• [What to do]:
All of the data below should be printed again exactly, pictures excluded.

· · · ·

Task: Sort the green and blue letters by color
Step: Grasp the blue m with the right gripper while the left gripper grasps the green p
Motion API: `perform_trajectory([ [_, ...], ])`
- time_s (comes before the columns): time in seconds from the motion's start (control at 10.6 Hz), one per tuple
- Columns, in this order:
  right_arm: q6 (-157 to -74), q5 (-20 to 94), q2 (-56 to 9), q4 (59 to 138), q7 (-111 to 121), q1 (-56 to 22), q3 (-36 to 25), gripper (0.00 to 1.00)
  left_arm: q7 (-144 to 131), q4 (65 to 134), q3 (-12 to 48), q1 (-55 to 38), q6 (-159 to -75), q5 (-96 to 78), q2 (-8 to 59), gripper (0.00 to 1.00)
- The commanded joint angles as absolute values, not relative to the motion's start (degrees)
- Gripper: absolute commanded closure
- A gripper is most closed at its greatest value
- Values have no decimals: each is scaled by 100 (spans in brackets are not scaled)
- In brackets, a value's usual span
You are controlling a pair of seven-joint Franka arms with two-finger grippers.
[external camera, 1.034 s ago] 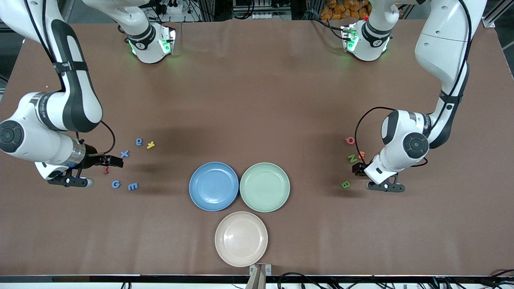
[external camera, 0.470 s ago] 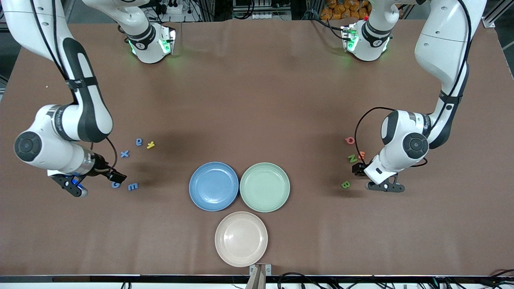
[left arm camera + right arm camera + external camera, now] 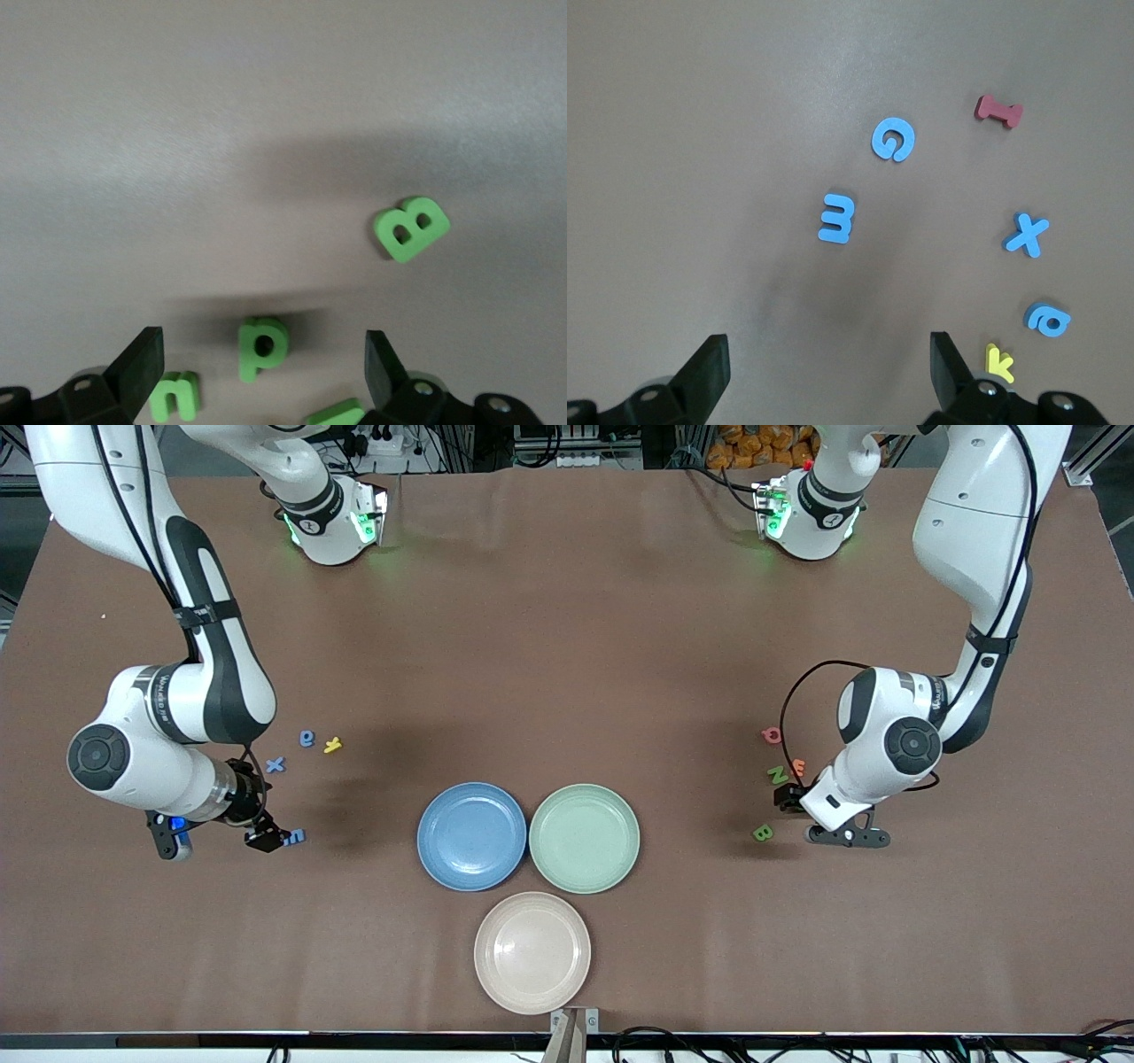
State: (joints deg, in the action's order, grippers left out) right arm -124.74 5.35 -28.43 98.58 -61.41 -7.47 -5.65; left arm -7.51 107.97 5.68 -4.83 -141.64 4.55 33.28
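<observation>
At the right arm's end of the table we count four blue letters: the blue a (image 3: 306,737), the blue x (image 3: 275,763), the blue E (image 3: 296,835) and the blue G (image 3: 893,140); beside them lie two strays, a yellow letter (image 3: 332,745) and a dark red letter (image 3: 998,112); all are flat, matte foam cut-outs with soft rounded edges. The right gripper (image 3: 263,838) hovers over the E and the G, its two black fingers spread wide with nothing between them; from the front it hides the G.

Toward the left arm's end we count four green letters of the same foam: the green N (image 3: 777,774), the green B (image 3: 762,833), the green p (image 3: 261,345) and the green u (image 3: 175,395); the pink letter (image 3: 772,734) and the orange letter (image 3: 799,765) sit farther from the front camera than the B. The left gripper (image 3: 788,797) hangs over the p, jaws wide apart and empty; the B lies apart from the rest, nearer the camera.

Between the two groups we count three round, smooth, shallow plates with raised rims: the blue plate (image 3: 438,864) and the green plate (image 3: 620,864) touching rim to rim, and the beige plate (image 3: 496,983) nearer the camera, just beside both; all rest on the brown table (image 3: 567,646), whose cover looks like dull paper.
</observation>
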Motion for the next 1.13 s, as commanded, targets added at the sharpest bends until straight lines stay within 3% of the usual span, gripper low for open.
perform_trajectory([
  [0.0,-12375,448,-3023,9642,-6363,-747,-562,0,-1002,10872,554,-563,-14177,642,3322,0],
  [0.19,-11808,247,-3050,9354,-6380,-634,-571,0,-976,10907,554,-519,-14220,650,3384,0],
  [0.38,-11839,237,-3173,9229,-6599,-703,-571,0,-905,11204,554,-483,-14605,764,3314,0],
  [0.94,-12715,325,-3436,9202,-7550,-387,-563,0,-853,11364,554,-422,-14871,773,3340,0],
  [1.03,-12840,325,-3567,9202,-7663,-387,-562,0,-826,11364,554,-413,-14871,773,3340,4],
])
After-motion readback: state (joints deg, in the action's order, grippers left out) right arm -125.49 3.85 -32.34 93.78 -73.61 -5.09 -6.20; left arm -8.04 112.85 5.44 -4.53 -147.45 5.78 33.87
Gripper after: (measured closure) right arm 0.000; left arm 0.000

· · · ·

• [Reply]:
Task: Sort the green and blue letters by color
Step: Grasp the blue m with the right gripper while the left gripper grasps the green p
Motion API: `perform_trajectory([ [_, ...], ])`
- time_s (comes before the columns): time in seconds from the motion's start (control at 10.6 Hz), one per tuple
- Columns, in this order:
  right_arm: q6 (-157 to -74), q5 (-20 to 94), q2 (-56 to 9), q4 (59 to 138), q7 (-111 to 121), q1 (-56 to 22), q3 (-36 to 25), gripper (0.00 to 1.00)
  left_arm: q7 (-144 to 131), q4 (65 to 134), q3 (-12 to 48), q1 (-55 to 38), q6 (-159 to -75), q5 (-96 to 78), q2 (-8 to 59), gripper (0.00 to 1.00)
- The commanded joint angles as absolute values, not relative to the motion's start (degrees)
- Gripper: absolute commanded closure
- A gripper is most closed at its greatest value
- Values have no decimals: each is scaled by 100 (spans in brackets are not scaled)
- In brackets, a value's usual span
You are controlling a pair of seven-joint Franka arms with two-finger grippers.
[external camera, 1.034 s ago] 
[external camera, 0.470 s ago] 
[left arm camera + right arm camera + external camera, now] 
State: (joints deg, in the action's order, grippers left out) right arm -124.74 5.35 -28.43 98.58 -61.41 -7.47 -5.65; left arm -7.51 107.97 5.68 -4.83 -141.64 4.55 33.28
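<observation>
At the right arm's end of the table we count four blue letters: the blue a (image 3: 306,737), the blue x (image 3: 275,763), the blue E (image 3: 296,835) and the blue G (image 3: 893,140); beside them lie two strays, a yellow letter (image 3: 332,745) and a dark red letter (image 3: 998,112); all are flat, matte foam cut-outs with soft rounded edges. The right gripper (image 3: 263,838) hovers over the E and the G, its two black fingers spread wide with nothing between them; from the front it hides the G.

Toward the left arm's end we count four green letters of the same foam: the green N (image 3: 777,774), the green B (image 3: 762,833), the green p (image 3: 261,345) and the green u (image 3: 175,395); the pink letter (image 3: 772,734) and the orange letter (image 3: 799,765) sit farther from the front camera than the B. The left gripper (image 3: 788,797) hangs over the p, jaws wide apart and empty; the B lies apart from the rest, nearer the camera.

Between the two groups we count three round, smooth, shallow plates with raised rims: the blue plate (image 3: 438,864) and the green plate (image 3: 620,864) touching rim to rim, and the beige plate (image 3: 496,983) nearer the camera, just beside both; all rest on the brown table (image 3: 567,646), whose cover looks like dull paper.
</observation>
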Motion for the next 1.13 s, as commanded, targets added at the sharpest bends until straight lines stay within 3% of the usual span, gripper low for open.
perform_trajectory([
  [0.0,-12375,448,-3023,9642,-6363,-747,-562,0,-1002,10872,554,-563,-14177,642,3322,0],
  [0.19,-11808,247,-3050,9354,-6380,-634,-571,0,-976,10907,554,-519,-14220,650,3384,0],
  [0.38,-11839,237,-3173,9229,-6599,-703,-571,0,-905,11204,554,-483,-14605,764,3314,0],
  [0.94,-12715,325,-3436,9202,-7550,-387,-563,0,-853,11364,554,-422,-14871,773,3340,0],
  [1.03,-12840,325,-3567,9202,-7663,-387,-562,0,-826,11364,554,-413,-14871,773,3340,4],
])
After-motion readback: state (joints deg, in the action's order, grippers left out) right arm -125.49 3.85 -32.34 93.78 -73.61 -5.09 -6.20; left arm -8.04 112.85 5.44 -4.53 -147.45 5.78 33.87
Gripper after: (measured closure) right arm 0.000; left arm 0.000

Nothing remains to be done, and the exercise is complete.